LockBit Ransomware Group Reportedly Behind Royal Mail Attack
Attack Is Disrupting International Mail Export ServicesRansomware-as-a-service group LockBit is responsible for a cyber incident that continues to impede the delivery of international mail from the United Kingdom, Britain's The Telegraph newspaper reported.
See Also: Stopping Business Email Compromise and Ransomware Attacks with Human-centric Security
Britain's national postal service, Royal Mail, first advised customers Wednesday of a digital incident disrupting international export services, an outage that continued into Thursday. "Please do not post any export items while we work to resolve the issue," the postal carrier tweeted.

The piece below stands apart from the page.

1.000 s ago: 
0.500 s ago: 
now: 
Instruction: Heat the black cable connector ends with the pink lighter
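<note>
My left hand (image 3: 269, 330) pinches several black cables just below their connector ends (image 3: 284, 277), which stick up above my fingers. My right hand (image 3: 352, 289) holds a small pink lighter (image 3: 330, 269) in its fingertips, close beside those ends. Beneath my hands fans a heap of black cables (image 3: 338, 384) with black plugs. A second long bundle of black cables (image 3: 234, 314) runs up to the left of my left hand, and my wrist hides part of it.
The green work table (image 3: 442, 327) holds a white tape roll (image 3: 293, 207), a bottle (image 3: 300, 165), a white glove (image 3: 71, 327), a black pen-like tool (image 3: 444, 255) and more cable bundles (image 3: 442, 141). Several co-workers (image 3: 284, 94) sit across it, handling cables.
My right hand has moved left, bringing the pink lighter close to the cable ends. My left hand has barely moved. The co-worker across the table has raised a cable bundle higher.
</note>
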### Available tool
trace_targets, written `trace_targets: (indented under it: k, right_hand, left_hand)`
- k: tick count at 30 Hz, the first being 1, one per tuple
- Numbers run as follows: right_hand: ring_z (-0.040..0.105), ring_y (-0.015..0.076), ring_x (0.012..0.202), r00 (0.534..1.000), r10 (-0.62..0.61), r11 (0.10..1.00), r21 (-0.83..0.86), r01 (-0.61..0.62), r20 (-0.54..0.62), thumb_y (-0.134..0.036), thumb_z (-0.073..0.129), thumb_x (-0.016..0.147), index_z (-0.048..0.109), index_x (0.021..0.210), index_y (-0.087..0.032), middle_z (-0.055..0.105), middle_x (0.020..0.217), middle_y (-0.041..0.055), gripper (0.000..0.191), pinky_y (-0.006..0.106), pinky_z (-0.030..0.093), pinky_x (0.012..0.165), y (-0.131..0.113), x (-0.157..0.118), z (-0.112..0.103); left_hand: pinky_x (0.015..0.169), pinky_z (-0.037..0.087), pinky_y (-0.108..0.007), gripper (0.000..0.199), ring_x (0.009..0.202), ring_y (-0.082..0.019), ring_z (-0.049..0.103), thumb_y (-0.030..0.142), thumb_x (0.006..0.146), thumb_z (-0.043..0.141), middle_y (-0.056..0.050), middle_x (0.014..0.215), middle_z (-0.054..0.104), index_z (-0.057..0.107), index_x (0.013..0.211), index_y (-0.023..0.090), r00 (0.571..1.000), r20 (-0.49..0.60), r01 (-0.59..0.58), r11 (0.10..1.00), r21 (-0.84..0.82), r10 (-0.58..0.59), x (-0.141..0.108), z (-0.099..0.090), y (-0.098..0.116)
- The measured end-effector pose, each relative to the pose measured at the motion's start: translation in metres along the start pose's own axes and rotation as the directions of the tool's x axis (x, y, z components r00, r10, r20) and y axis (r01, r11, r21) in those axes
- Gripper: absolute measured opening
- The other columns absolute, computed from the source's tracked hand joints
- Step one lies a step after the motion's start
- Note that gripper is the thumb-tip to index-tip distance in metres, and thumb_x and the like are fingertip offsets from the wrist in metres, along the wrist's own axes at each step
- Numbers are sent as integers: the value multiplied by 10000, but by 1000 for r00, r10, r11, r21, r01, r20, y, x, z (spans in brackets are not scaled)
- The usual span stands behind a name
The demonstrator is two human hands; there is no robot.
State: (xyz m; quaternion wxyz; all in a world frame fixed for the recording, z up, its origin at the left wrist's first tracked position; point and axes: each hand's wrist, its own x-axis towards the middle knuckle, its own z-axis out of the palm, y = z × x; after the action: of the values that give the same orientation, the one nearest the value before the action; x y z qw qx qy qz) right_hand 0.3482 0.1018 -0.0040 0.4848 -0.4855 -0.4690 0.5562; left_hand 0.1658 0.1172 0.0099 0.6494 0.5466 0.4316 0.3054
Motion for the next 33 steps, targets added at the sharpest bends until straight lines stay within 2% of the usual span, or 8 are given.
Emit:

Sources identified as "familiar with the investigation" told the The Telegraph the cause of the incident is LockBit ransomware. It infected machines used to print customs labels for parcels being sent to overseas destinations, the newspaper reported.
The Belfast Telegraph reported that at a Royal Mail facility in Northern Ireland, ransom notes were being churned out by printing machines on Tuesday.
Royal Mail did not immediately respond to a request for comment. The postal carrier alerted the U.K's National Cyber Security Center and National Crime Agency. Neither agency provided further details regarding the hack.
LockBit is a prolific ransomware group that has been active since late 2019. The group has not so far listed the data of the Royal Mail on its official leak site. The group is often considered the winner of the contest to succeed Conti as the world's most recognized digital extortion gang (see: Keys to LockBit's Success: Self-Promotion, Technical Acumen).
Its recent victims include the Port of Lisbon, French defense multinational Thales and German auto parts maker Continental.
Ransomware is likely to remain a leading cybersecurity threat in 2023, years after United Kingdom top cybersecurity officials described it in 2019 as a "key threat." Not just frequency but extortion demands have significantly intensified over the past few years, and one cybersecurity firm in 2022 estimated the average ransom demand as reaching nearly $1 million.
The majority of ransomware-as-a-service gangs operate inside Russia, but most are avowedly apolitical, lest they complicate extortion payments by causing firms to fret that they're violating U.S. financial sanctions.
A U.S. official told reporters last year during a meeting of a U.S.-led international effort to crack down on ransomware that gains have been made in the fight against ransomware gangs. Still, "we're seeing the pace and the sophistication of the ransomware attacks increasing faster than our resilience and disruption efforts," the official acknowledged (see: White House Ransomware Confab Ends With Data-Sharing Pledge).